Smith’s starting point was a misrepresentation of the consultant’s conclusions to the point of lying about them. Under the title “Rahmberg Compensation Recommendations” (the section of the table in blue), Smith has a column titled “annual salary” and a footnote (b). His footnote (b) says “adjusted to reflect experience/knowledge of current employee.” But these were not Rahmberg’s adjustments – they were Smith’s adjustments that Smith misrepresented as Rahmberg’s adjustments.

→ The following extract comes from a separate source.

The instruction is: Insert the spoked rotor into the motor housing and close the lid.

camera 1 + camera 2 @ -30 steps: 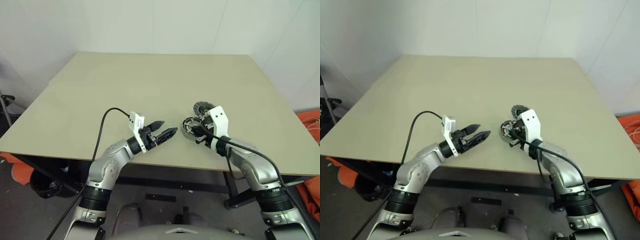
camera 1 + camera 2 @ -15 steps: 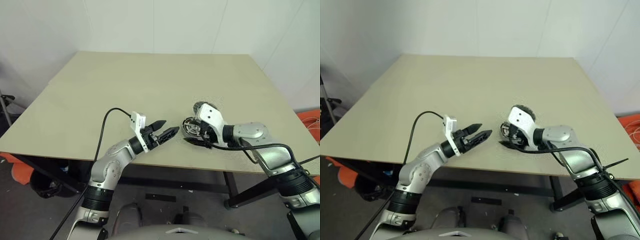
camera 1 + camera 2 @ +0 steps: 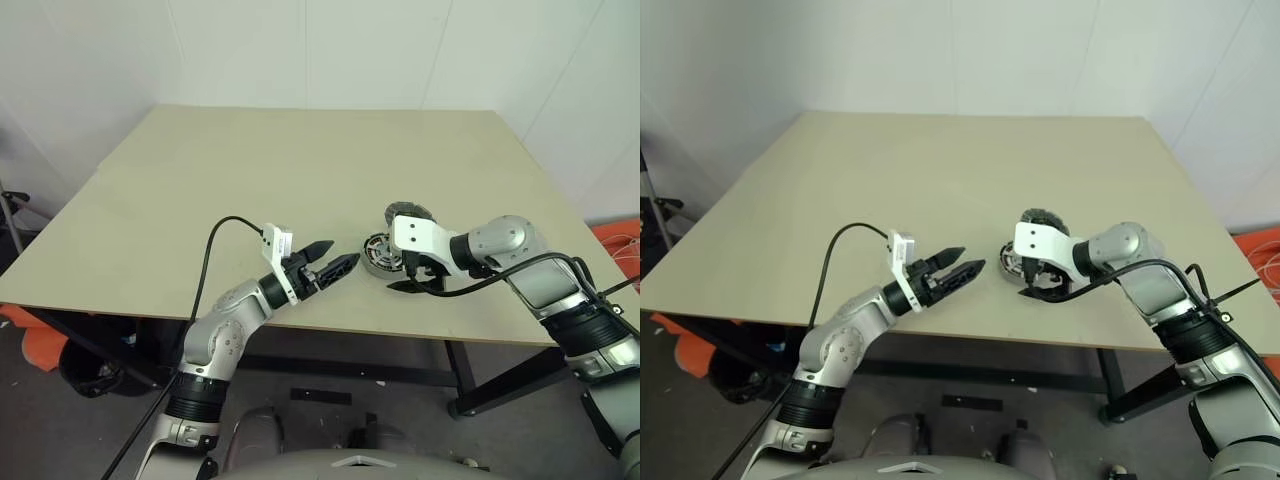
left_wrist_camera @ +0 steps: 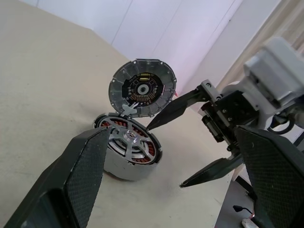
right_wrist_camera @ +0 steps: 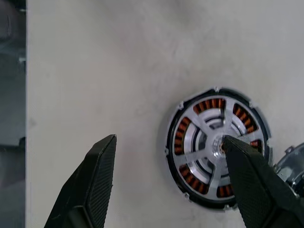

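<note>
The motor housing (image 3: 380, 254) stands near the table's front edge, with copper windings showing around its rim (image 4: 151, 154). Inside it lies the spoked rotor (image 5: 214, 145), silver face up (image 4: 127, 138). The lid (image 4: 142, 88) stands tilted up at the housing's far edge (image 3: 408, 213), its inner face showing. My right gripper (image 3: 411, 277) is open, pointing down just to the right of the housing, holding nothing. Left of the housing, my left gripper (image 3: 338, 256) is open and empty, pointing at it.
The beige table (image 3: 300, 160) stretches bare behind the parts. Its front edge (image 3: 330, 325) runs close below both grippers. A black cable (image 3: 215, 240) loops from my left wrist.
My right gripper has opened from shut. Its arm has swung out to the right and the wrist has rolled, so the fingers point down beside the housing. The left arm has not moved.
</note>
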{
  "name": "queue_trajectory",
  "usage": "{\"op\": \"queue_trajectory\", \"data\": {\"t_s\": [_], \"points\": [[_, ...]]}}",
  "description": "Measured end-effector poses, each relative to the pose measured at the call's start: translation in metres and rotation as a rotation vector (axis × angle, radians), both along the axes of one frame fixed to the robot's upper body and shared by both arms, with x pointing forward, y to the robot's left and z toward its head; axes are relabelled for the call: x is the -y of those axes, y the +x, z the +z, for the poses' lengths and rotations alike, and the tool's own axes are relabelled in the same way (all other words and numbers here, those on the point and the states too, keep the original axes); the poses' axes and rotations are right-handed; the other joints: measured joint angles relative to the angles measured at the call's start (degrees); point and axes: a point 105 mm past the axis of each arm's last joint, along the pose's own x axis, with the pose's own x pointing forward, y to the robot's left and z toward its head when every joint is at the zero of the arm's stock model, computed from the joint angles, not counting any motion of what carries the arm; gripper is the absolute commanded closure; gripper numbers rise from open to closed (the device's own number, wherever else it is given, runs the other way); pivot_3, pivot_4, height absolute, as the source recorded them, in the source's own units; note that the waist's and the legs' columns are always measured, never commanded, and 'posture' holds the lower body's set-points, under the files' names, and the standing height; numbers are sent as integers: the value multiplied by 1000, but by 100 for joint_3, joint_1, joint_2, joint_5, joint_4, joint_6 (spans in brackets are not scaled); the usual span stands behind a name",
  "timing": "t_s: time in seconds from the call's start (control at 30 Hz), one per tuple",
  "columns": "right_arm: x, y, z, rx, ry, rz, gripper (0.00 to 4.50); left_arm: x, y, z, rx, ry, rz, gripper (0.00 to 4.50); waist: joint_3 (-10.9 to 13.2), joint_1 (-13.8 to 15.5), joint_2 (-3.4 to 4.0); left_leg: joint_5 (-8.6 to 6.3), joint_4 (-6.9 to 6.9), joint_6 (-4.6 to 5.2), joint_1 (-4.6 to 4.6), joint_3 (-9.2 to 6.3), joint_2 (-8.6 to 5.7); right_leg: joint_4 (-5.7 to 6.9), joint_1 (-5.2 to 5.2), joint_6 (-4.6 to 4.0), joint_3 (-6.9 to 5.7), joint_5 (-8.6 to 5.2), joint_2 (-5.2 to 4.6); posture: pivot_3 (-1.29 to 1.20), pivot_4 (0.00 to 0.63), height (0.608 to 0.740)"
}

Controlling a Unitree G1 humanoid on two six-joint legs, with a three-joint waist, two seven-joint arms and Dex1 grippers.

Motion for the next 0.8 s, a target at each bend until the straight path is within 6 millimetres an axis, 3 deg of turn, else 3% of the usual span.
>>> {"op": "queue_trajectory", "data": {"t_s": [0.17,0.27,0.6,0.8], "points": [[1,2,-6,-13,-15,11,477,0,-1,-1,-6,-2,2,0,0,-1,0,-2,5,4,-2,0,1,4,-2,-3,0,-1,0,0,0,740],[-1,3,-11,-24,-23,21,1049,0,-1,-1,-7,-2,3,0,0,-3,0,-3,14,6,-4,0,3,8,-2,-3,0,-1,0,0,0,740],[-3,7,-12,-23,-43,55,4458,0,-1,0,-8,-1,2,0,0,-4,0,-9,31,14,-3,0,6,13,3,-3,0,0,0,0,0,740],[-2,7,-12,-24,-49,56,4458,0,-1,0,-8,1,3,0,0,-15,0,-9,32,15,-4,1,8,13,2,-3,0,0,1,0,0,740]]}}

If you accept these are accurate salary ranges for an 880-person community (and I don’t), under the Smith-massaged, falsely titled “Rahmberg Compensation Recommendations,” Smith placed himself at the midpoint when he should have been at the $58,225 minimum, put treasurer Coté at the midpoint of the range ($35,300) when he should have been placed at $33,857 (using 11 steps at $963 per step with cents rounded up), put clerk Guillan at the maximum of the range ($44,850) when she should have been placed at $38,470 (using 11 steps at $1064 per step with cents rounded up), and put deputy clerk/administrative-treasurer assistant/administrative assistant Evelyn Bihl at the $18,785 minimum.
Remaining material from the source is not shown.